In reality the workings of your governing system are opaque and covert, while hiding in the chattering spotlight of an ostensible transparency, even though the ultimate objective is clear. ~ Breyton Bretenbach
If you ever wonder how Madoff pulled off his scheme without the SEC picking it up, all you have to do is look at how the SEC operates. Hopefully, the SEC is working on changing their culture, but they have a long way to go, and our court system isn’t much better.
The following story gives a glimpse at the stealth under which the SEC and the courts operate, to say nothing of their loose ethics. Someone has to be held accountable, but it’s the government, so I guess no one will be.
The story begins with a sketchy relationship between D.C. and the SEC coming to light and, smack in the middle of it, is an enforcement lawyer who wants to run for Congress. The enforcement lawyer is investigating a corporation, interviews a whistle blower during the course of the investigation, and then provides the corporation he’s investigating with the whistleblower’s name.
As if that’s enough, the enforcement lawyer then posts the whistleblower’s name on his campaign site, further invading the whistleblower’s privacy and future job prospects.
The enforcement lawyer is not a bit sorry and there has been no justice in this case.
You can’t make this stuff up.
Specifically, a JP Morgan Chase compliance officer came across possible wrongdoing by Chase and informed the SEC. One of the SEC enforcement lawyers interviewed this whistleblower, who was assured that the information would be kept confidential.
The SEC enforcement lawyer then gave the whistleblower’s name to Chase, the subject of the investigation and the whistleblower’s employer, who then fired him.
The SEC’s Inspector General found that the enforcement lawyer improperly disclosed protected, nonpublic information about a whistleblower to the counsel for that whistleblower’s employer. It was in clear violation of their ethical standards, which are apparently not to be taken too seriously since the SEC chose not to act and the enforcement lawyer resigned soon after.
That should not be surprising. The SEC only recently acted on the fate of the people involved in the Madoff fiasco, with only one being fired.

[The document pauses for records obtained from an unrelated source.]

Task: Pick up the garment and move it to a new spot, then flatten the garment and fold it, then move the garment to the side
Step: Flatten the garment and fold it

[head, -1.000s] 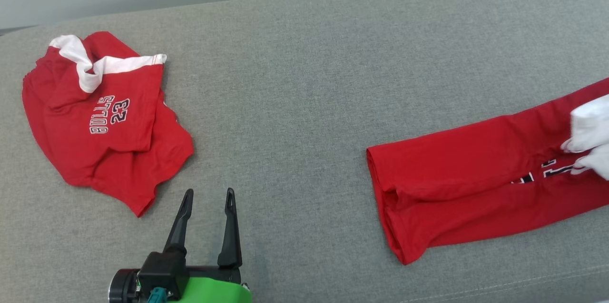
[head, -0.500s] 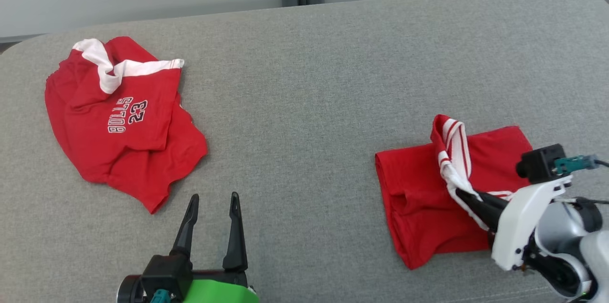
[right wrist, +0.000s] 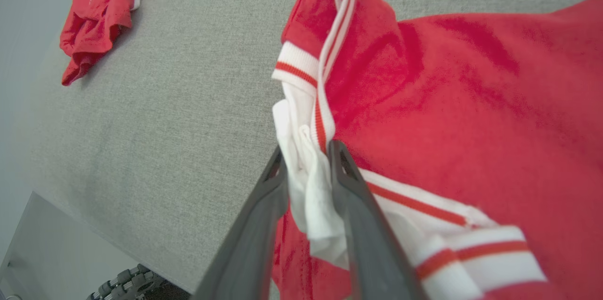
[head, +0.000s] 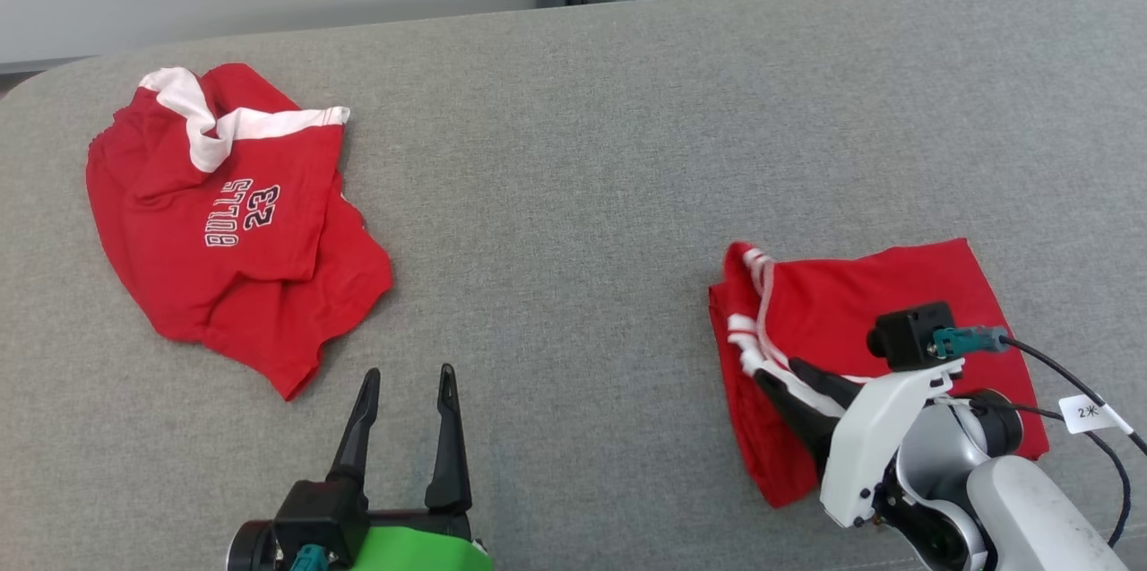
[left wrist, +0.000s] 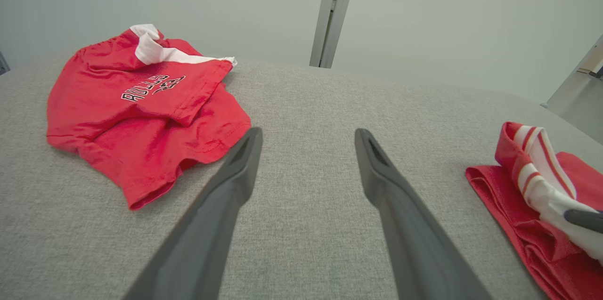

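On the counter, a broad slab with rounded corners covered in grey woven cloth, lie two red garments, well apart. The folded garment sits toward the right end near the front edge: a roughly rectangular stack of soft red knit, its layers showing along the left fold, with a ribbed white trim crossed by thin red stripes bunched up along that side. The right gripper comes in from the front edge, and its two long dark tapered fingers pinch a wad of that white trim between them. The crumpled garment lies near the far left corner, a wrinkled, irregular heap of red jersey with a plain white collar band and a white print reading BULLS 23. The left gripper hovers over bare grey cloth at the front edge between the two garments, its two fingers spread wide apart and holding nothing.
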`<state>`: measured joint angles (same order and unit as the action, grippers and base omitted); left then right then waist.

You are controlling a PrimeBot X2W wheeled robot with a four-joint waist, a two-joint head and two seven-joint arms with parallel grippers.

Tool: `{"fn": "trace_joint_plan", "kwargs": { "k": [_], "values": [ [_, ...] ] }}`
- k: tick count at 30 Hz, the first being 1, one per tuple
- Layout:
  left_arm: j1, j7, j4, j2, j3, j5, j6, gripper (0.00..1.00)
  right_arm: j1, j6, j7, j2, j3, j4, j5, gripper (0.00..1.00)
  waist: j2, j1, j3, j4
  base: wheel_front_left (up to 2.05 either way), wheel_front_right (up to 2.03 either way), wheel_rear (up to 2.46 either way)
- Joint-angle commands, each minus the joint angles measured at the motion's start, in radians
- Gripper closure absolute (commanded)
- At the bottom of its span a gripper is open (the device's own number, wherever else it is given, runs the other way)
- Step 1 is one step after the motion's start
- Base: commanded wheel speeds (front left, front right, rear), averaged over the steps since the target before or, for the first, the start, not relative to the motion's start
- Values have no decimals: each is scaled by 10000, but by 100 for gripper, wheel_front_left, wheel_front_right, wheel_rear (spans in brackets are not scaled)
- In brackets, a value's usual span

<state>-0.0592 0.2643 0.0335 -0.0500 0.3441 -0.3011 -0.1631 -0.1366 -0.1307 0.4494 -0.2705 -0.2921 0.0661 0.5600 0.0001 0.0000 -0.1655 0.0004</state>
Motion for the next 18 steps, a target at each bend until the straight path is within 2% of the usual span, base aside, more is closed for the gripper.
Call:
{"fn": "trace_joint_plan", "kwargs": {
  "k": [1,5,10,13,18],
  "values": [
    [133,3,15,-16,-48,16,17,0,-77,1,-305,156,-39,-97,49,0,-1,0,12,-27,0,0,0],
    [142,3,66,-16,-111,110,63,0,23,1,-1165,657,-142,-489,553,0,-1,0,67,-71,0,0,0],
    [100,3,113,-15,-158,159,112,0,455,1,-2556,886,-52,-1161,936,0,-1,0,229,-89,0,0,0],
    [-20,3,97,-15,-183,183,120,0,744,2,-3466,673,231,-1385,471,0,-1,0,350,-110,0,0,0],
    [-218,3,-8,-17,-393,282,200,0,1350,1,-5356,241,1120,-940,-1401,0,-1,0,594,-176,0,0,0]
  ]
}}
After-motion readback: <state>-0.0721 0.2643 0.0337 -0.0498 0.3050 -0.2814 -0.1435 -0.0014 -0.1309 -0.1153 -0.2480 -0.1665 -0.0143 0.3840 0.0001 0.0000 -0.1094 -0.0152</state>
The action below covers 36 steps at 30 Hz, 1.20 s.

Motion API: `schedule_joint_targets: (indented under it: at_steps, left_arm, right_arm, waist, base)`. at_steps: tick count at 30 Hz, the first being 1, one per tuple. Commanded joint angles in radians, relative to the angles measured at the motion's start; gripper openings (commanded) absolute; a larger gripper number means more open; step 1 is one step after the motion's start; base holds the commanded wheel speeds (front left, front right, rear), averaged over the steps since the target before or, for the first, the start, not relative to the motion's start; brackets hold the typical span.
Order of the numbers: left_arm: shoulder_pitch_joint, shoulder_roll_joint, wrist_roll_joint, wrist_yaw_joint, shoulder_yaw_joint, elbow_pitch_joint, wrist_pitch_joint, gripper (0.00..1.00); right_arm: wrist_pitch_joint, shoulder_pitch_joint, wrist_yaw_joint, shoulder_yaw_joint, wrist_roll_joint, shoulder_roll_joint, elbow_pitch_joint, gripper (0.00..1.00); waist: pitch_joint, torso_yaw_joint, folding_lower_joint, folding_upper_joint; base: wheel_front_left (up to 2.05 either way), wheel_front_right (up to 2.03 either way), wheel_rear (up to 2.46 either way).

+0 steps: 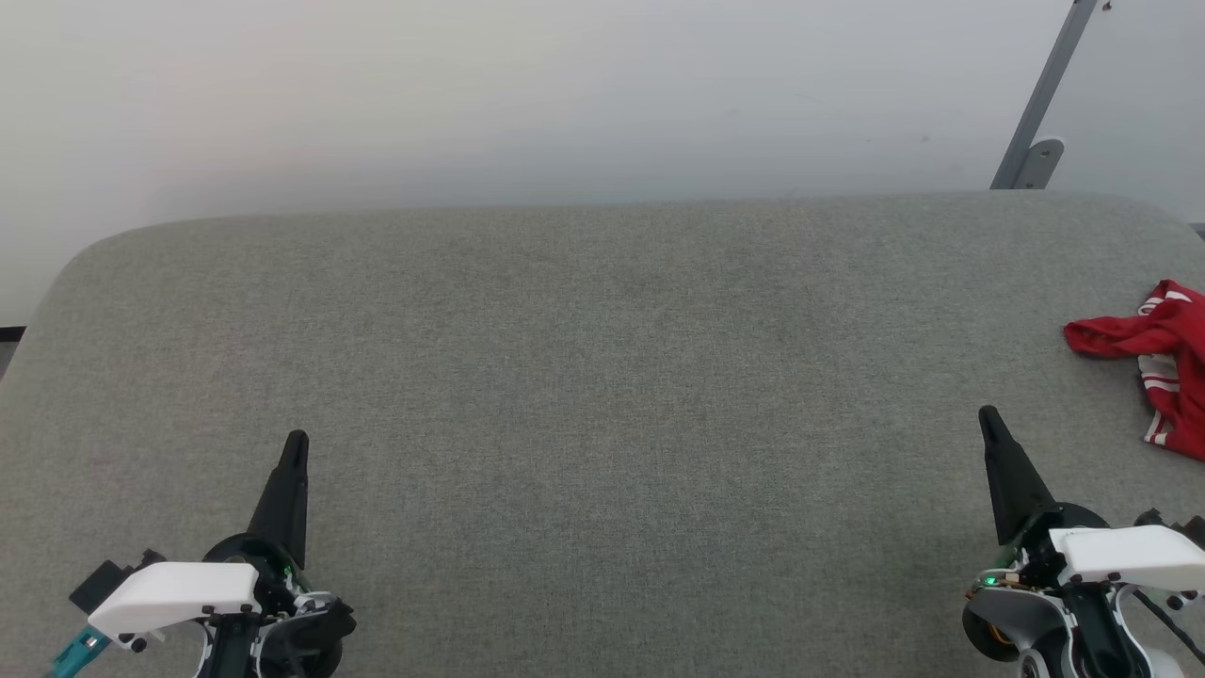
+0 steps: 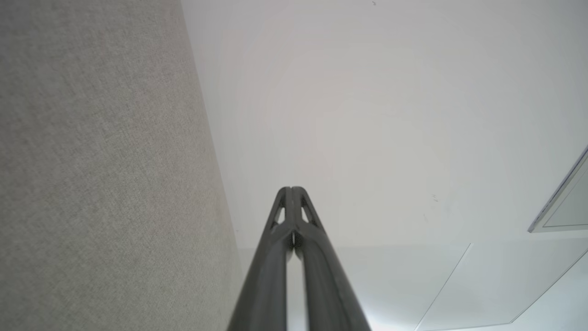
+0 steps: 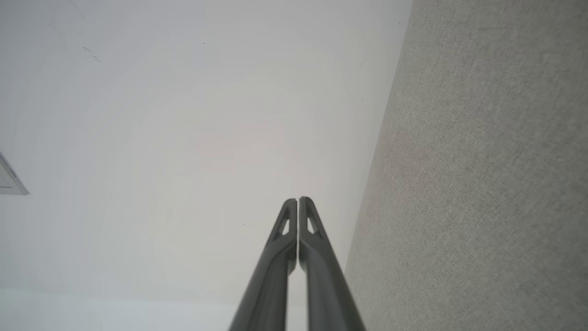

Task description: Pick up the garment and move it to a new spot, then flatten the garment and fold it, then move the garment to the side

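Garment [image 1: 1153, 334] lies crumpled ahead and right of the right gripper [image 1: 988, 416], which, like the left gripper [image 1: 297, 441], is pinched closed and empty; reaching without opening could merely shove it aside.

The head camera sits high and looks forward and down on the grey desk [image 1: 602, 377], with the white wall [image 1: 565, 94] at 12 o'clock, the left pincer [image 1: 297, 441] at 7 o'clock and the right pincer [image 1: 988, 415] at 5 o'clock. Each wrist camera sits low, near the desk, tipped sideways, looking along its pincer at the wall. The desk is at 9 o'clock for the left, 3 o'clock for the right. All views share desk and wall.
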Motion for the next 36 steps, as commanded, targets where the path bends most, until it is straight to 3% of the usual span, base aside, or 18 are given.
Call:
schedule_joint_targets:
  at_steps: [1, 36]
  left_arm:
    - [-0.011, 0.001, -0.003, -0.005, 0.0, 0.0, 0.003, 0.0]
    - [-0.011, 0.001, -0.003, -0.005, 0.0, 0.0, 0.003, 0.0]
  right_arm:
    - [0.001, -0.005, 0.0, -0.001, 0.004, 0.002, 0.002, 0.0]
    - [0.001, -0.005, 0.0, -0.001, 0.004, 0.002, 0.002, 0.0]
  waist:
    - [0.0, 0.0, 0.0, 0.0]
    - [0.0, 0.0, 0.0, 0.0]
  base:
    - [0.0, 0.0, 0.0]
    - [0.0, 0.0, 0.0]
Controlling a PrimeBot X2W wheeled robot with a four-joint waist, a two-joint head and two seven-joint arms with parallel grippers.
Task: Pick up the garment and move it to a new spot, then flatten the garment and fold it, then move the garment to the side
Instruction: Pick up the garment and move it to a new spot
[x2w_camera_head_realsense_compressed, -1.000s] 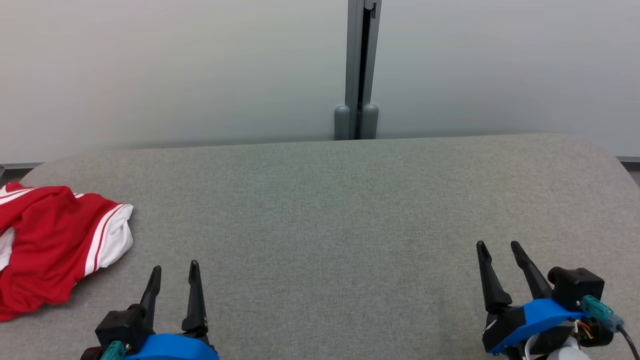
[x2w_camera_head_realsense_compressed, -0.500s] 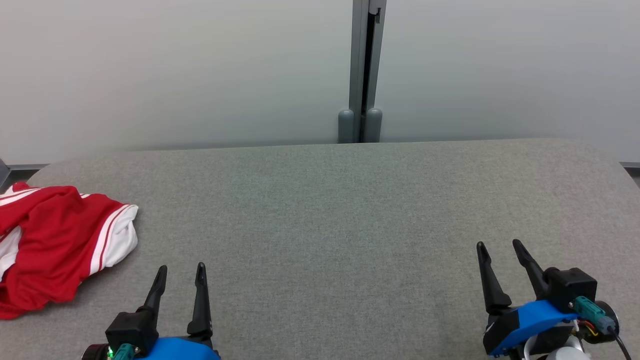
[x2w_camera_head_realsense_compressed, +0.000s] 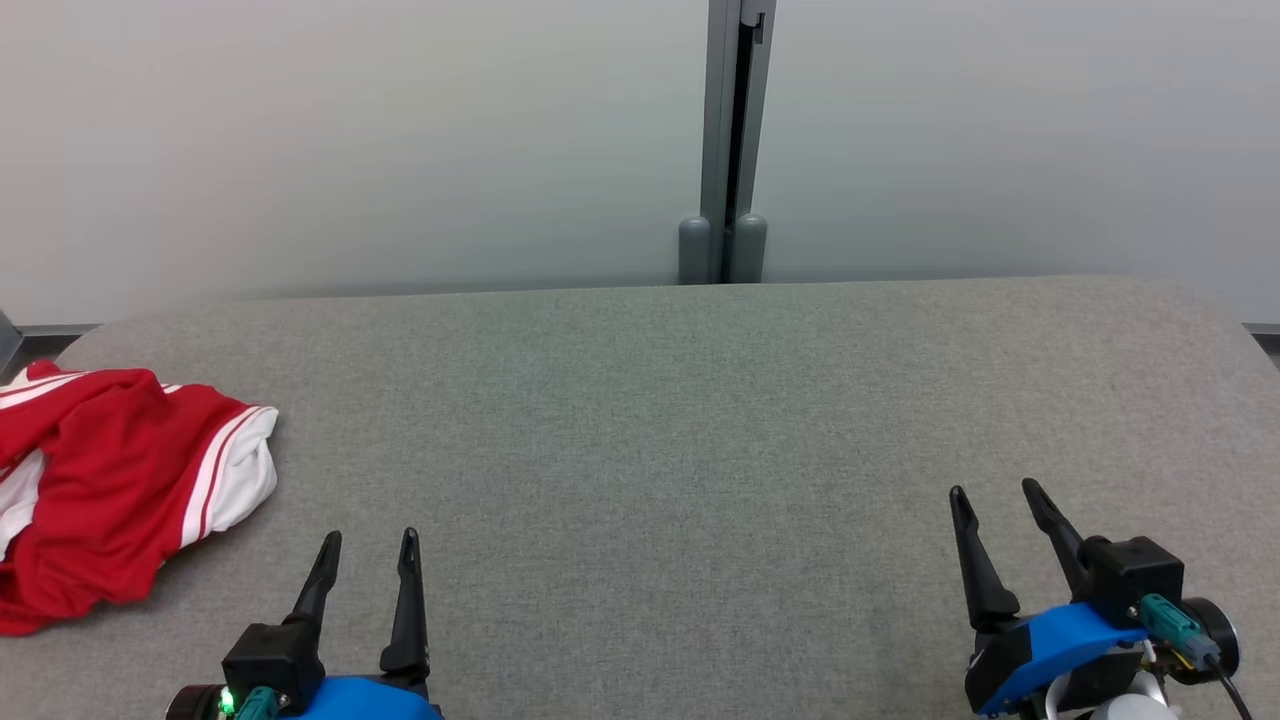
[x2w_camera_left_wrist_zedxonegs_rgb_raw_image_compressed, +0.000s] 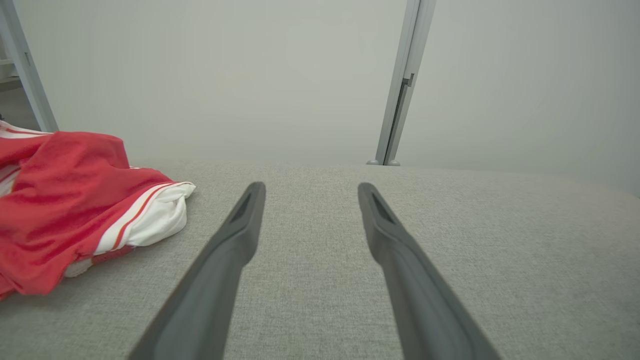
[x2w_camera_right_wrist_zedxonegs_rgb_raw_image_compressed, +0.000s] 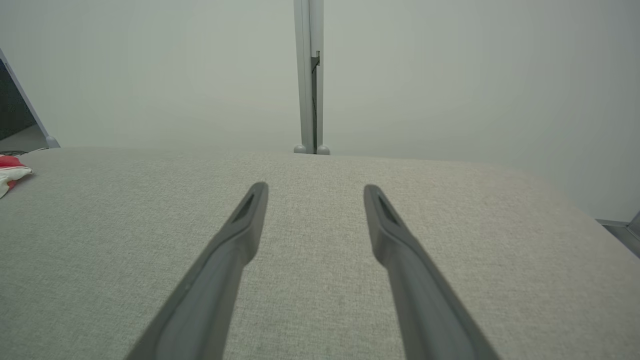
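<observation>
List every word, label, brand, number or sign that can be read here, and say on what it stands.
None: no text can be read.
The red and white garment carries stripes, no visible print or label.
The grey table, the wall and the post carry no writing.
The left gripper and right gripper bear no legible marking.

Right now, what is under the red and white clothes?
The red garment lies crumpled on the grey table. The grey surface shows beside it; anything beneath its folds is covered.
</observation>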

The compliance officer then filed a complaint with the Tenth Judicial which dismissed the complaint without releasing any information as to how they came to this conclusion,which is especially concerning since the available evidence points to a different conclusion.
The compliance officer did not give up on his case and filed subsequent complaints, with all coming to the same conclusion and all claiming they cannot release any details of their discussions or investigations, if there were investigations.
Their claim that they cannot release the documents for public scrutiny is disingenuous when one considers the fact that the enforcement lawyer released the compliance officer’s name on a campaign site in violation of Judiciary Law 90(10).
In 1985, when Roy Cohn was recommended for disbarment, the records of disciplinary hearings were unsealed because the confidentiality of the proceedings were compromised when Cohn discussed the proceedings in an interview with The New York Times published July 11. The same principle should apply in this case since the enforcement lawyer compromised the confidentiality when he posted the compliance officer’s name and information about the case.
I didn’t begin this article with the subjects names because it is important to look at the twisted process which is so symptomatic of our system. It’s unfair and it’s time to break up this exclusive club of stealthy operatives.
The enforcement lawyer is George Demos who hopes to become the Congressman from CD-1 on Long Island. If he’s innocent and ethical as he claims, he can prove it by releasing the records.
Did the courts even investigate during the judicial review or did they all have a brief chat over drinks at a swank bar? How would we know?